Dataset excerpts:
◆ ◆ ◆ ◆ ◆
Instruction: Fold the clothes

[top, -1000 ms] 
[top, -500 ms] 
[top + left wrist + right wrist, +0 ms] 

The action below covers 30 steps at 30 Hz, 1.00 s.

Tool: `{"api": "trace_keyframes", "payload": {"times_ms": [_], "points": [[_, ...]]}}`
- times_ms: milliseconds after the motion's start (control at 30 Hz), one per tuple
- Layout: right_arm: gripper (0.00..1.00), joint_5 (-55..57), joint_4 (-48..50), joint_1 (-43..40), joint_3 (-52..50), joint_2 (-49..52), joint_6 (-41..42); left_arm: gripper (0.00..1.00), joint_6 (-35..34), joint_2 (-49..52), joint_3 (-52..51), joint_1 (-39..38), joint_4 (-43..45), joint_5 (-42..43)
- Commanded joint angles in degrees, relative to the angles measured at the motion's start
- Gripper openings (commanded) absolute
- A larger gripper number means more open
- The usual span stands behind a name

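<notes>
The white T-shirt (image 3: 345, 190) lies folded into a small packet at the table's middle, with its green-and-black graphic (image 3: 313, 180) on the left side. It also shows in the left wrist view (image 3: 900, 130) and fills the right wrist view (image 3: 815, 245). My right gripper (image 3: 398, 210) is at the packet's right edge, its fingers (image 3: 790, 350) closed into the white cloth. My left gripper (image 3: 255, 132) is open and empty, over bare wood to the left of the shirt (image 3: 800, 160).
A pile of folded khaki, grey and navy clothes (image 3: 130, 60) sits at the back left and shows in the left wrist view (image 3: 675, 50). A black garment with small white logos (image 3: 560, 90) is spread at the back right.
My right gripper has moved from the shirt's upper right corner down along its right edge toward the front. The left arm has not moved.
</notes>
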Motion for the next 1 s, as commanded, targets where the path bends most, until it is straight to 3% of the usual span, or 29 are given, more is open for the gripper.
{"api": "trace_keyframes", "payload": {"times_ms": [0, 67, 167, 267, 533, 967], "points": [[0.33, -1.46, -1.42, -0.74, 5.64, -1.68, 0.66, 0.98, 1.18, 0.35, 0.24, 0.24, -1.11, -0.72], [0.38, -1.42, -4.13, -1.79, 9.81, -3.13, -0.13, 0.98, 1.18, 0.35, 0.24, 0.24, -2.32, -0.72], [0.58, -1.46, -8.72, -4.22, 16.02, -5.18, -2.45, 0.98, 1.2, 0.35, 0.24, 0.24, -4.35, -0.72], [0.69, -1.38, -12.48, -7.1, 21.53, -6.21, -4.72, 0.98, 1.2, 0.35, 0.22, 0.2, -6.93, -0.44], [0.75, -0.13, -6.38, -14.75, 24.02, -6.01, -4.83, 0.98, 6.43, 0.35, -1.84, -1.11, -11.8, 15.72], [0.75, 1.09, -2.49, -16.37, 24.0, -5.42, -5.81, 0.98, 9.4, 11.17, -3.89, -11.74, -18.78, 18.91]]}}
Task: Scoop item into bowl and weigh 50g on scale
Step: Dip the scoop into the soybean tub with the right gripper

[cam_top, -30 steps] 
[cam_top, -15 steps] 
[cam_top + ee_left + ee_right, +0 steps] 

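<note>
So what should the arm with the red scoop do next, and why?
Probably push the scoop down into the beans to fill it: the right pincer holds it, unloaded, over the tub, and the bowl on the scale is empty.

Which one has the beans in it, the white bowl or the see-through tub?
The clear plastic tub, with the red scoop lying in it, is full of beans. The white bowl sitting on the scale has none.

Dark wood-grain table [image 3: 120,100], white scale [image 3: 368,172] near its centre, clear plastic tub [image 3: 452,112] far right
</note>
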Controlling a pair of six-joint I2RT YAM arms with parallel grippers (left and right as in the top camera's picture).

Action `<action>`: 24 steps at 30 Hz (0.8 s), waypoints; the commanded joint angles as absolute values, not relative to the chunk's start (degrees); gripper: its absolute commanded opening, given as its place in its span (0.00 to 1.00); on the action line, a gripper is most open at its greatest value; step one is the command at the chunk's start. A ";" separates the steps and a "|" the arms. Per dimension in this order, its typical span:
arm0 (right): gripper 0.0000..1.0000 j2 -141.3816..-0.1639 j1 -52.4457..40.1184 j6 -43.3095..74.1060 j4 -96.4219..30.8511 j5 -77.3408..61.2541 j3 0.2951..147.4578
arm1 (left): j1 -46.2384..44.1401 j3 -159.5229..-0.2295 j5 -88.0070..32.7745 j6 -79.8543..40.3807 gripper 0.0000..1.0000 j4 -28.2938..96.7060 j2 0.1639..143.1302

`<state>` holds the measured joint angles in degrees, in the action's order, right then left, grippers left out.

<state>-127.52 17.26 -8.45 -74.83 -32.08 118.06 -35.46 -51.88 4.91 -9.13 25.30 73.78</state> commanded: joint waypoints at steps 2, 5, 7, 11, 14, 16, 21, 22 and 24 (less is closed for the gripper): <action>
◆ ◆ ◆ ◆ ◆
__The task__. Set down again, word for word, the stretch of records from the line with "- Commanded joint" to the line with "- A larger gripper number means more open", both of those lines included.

__Answer section__.
- Commanded joint angles in degrees, relative to the angles measured at the motion's start
- Gripper openings (commanded) absolute
- A larger gripper number means more open

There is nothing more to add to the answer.